This question is not limited to any particular method; all methods accepted. This is a homework question, stated exactly as:
A cyclist starts off in a bike at an average speed of 16 km/h. 15 minutes later, a motorcyclist sets off on the same trail with an average speed of 48 km/h. How many minutes (in total) will the cyclist have ridden when he gets overtaken by the motorcycle?
I tried to form 2 simultaneous equations for the speed and distance of both but failed. Any help??
EDIT
Thanks for the retag, and you asked to me to show my working out. Knowing that the the first guy crossed d kilos in 15 minutes, we can work that out as 4. Now for the second guy, he would cross those 4 in only 5 minutes. So I tried to plot a linear relationship for each guy and solve for an intersection point, but since they both start at the origin (do they???) The only intersection is (0, 0). And if I try to start off guy#2 at 15 minutes, the intersection point is 30. The answer at the back of the book says 22.5
Answer
The speed of the cyclist is 16km/h. You do not know how long it will have been traveling when it is overtaken, so we will just call that time $t$. Because the cyclist has a quarter-hour head start, the time it will have been traveling when it is overtaken will be $t + 0.25$. Distance is speed multiplied by time, and so will be written as $16(t + 0.25)$.
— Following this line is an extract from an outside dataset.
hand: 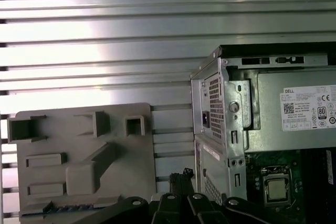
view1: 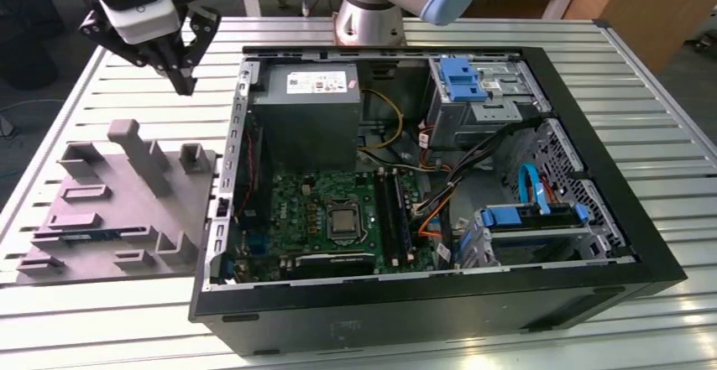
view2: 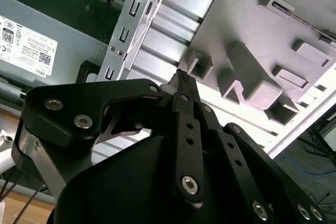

The speed of the motorcyclist is 48/h. Like with the cyclist, the time is unknown. However, since you know that they will pass each other at the same time, the time will be the same, and will therefore be represented by the same $t$. Therefore, the distance the motorcyclist will have traveled will be written as 48t.
You want to find the time when they pass each other, aka when their distances are equal, so put it all in a simultaneous equation. $$16(t+0.25) = 48t$$
This simplifies to $t = 0.125$. Add on the quarter hour head start to get 22.5 minutes.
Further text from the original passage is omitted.